Song by Frank Sinatra

from the album Come Fly with Me
- Released: 1958
- Recorded: 10 October 1957
- Genre: Traditional pop
- Length: 3:19
- Label: Capitol
- Composers: Sammy Cahn, Jimmy Van Heusen
- Producers: Voyle Gilmore, Billy May

= Come Fly with Me (1958 song) =

"Come Fly with Me" is a 1958 popular song composed by Jimmy Van Heusen, with lyrics by Sammy Cahn.

"Come Fly with Me" was written for Frank Sinatra, and was the title track of his 1958 album of the same name. Billy May arranged and conducted the swingin' pop setting in his first collaboration with Sinatra. The song sets the tone for the rest of the album, describing adventures in exotic locales, such as Bombay, Peru, and Acapulco Bay, as the Jet Age began.

It subsequently became part of Sinatra's concert repertoire, and would feature in numerous performances.

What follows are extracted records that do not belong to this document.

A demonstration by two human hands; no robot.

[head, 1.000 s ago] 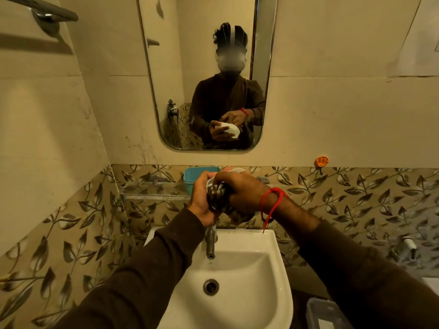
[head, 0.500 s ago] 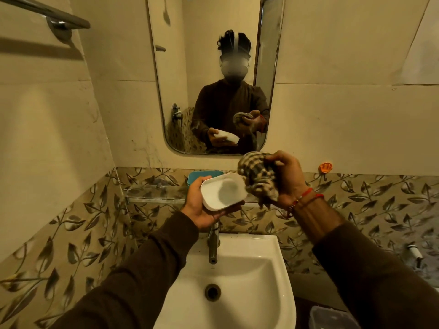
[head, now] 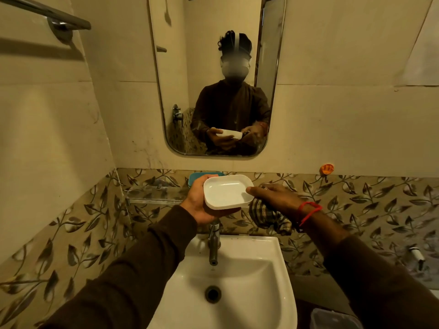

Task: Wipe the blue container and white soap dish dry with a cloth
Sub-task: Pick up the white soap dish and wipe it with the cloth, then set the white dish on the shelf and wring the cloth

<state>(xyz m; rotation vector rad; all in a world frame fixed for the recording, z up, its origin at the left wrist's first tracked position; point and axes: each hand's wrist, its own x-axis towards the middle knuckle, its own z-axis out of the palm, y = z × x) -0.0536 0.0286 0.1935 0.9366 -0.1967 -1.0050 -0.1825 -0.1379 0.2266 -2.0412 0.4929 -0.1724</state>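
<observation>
Item 1: white soap dish (head: 228,191), at 12 o'clock from the tap, held up in front of the wall tiles with its hollow facing me. I see no soap in it.

Item 2: left hand (head: 199,205), at the dish's 9 o'clock. I read it as gripping the dish: palm under the left end, thumb over the near rim, fingers curled behind.

Item 3: right hand (head: 275,198), at the dish's 3 o'clock. Its fingers are curled round the cloth, and a fingertip touches the dish's right rim. A red thread (head: 308,211) circles the wrist.

Item 4: checked cloth (head: 268,216), bunched beneath the right hand, hanging at 5 o'clock from the dish and just beside its lower right corner. I cannot tell whether the cloth touches the dish.

Item 5: blue container (head: 193,178), on the glass shelf (head: 152,194) at 11 o'clock from the dish, mostly hidden behind the dish and left hand.

Item 6: white basin (head: 261,276) at 6 o'clock, with the tap (head: 213,243) upright at its back edge and the drain (head: 213,293) below.

Item 7: mirror (head: 270,67) at 12 o'clock, reflecting the person holding the dish.

Item 8: towel rail (head: 45,14) at 10 o'clock; orange hook (head: 326,168) at 2 o'clock on the wall.
</observation>
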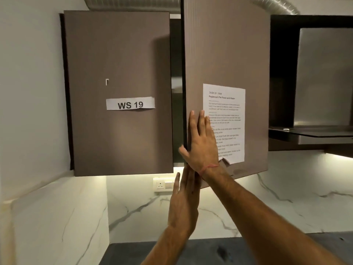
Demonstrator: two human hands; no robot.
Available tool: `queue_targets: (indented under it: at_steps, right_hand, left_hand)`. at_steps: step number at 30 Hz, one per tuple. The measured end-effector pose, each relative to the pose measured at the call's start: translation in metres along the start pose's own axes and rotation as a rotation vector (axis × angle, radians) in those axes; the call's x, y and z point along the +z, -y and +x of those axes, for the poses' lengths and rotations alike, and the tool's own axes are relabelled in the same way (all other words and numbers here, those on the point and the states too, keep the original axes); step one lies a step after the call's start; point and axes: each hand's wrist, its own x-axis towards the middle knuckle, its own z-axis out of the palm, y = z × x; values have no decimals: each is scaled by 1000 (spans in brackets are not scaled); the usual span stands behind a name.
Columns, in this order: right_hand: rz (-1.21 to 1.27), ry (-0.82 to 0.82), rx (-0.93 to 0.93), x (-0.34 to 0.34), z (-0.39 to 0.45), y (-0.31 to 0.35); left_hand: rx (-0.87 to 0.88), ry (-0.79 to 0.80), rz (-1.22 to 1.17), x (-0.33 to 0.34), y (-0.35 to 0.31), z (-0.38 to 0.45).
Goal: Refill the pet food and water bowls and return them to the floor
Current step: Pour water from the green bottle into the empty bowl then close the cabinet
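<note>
While neither pet bowl nor any food shows in the head view, the step in hand looks like getting into the wall cupboard for the pet food. The right hand (202, 144) lies flat on the front of the brown ribbed wooden cupboard door (227, 60), which stands ajar at 12 o'clock; its fingers are straight and together, and the thumb hooks round the door's left edge, over the white printed task sheet (229, 115) taped there. The left hand (183, 203) rises just below it at 6 o'clock, palm open, fingers straight, its tips near the door's bottom corner; contact cannot be told. At 9 o'clock the second brown door, bearing the white paper label "WS 19" (130, 103), stays shut. Next, the door likely needs swinging wider, then a reach inside.
</note>
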Motion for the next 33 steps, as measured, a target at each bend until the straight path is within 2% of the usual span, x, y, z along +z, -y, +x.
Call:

Sinatra performed the song on his album Duets II (1994) as a duet with Luis Miguel. To date, it is Miguel's only English-language song that he has released commercially.

==Certifications==

| Region | Certification | Certified units/sales |
| United Kingdom (BPI) | Silver | 200,000^{‡} |
^{‡} Sales+streaming figures based on certification alone.

==Recordings==

- Frank Sinatra:
  - Come Fly with Me — (1958)
  - A Man And His Music — (1965)
  - Sinatra at the Sands — (1966)
  - Duets II — (1994) — (with Luis Miguel)
  - Sinatra & Sextet: Live in Paris — (1994)
  - With Red Norvo Quintet: Live in Australia, 1959 — (1997)
  - Nothing But the Best — (2008)
(numerous compilation albums)
- Frankie Avalon - (1963 single, title track from the 1963 feature film Come Fly with Me)
- Pinky and Perky - Summer Holiday EP — (1967)
- Shirley Horn - Close Enough for Love — (1989)
- The Four Freshmen - Voices In Standards — (1996)
- Barry Manilow - Manilow Sings Sinatra (1998)
- James Darren - This One's from the Heart — (1999)
- Robbie Williams - Hooves of Fire (non-album song, with music video) — (1999)
- Michael Bublé - Michael Bublé — (2003)
- Westlife - Allow Us to Be Frank — (2004)
- Annette Sanders with Bob Florence - You Will Be My Music — (2007)
- Kurt Elling - 1619 Broadway: The Brill Building Project — (2012)
- Gian Marco - Versiones — (2013)
- Cherry Poppin' Daddies - Please Return the Evening — (2014)
- Laura Dickinson - One For My Baby - To Frank Sinatra With Love — (2014)
- Trisha Yearwood - Let's Be Frank — (2018)
- Eliane Elias - Love Stories (2019)

==Usage in media==
The song is featured prominently in the 1963 feature film Come Fly with Me sung by Frankie Avalon. The song was also used as the theme tune to the 1998 television series Airline, sung by Tina May, and it also appears in numerous films, including Raging Bull (1980), Dear Mr. Wonderful (1982), Betsy's Wedding (1990), Air America (1990), Vegas Vacation (1997), Little Voice (1998), Heartbreakers (2001), Catch Me If You Can (2002), Two Weeks Notice (2002), Looney Tunes: Back in Action (2003), and PanAm (2011), and in two television bio-pics about Sinatra; the 1992 mini-series Sinatra and 1997's The Rat Pack. It is also used in the 2019 film, Doctor Sleep. In 2026, former basketball player Carmelo Anthony selected the song to be used in a playlist for NBA 2K26.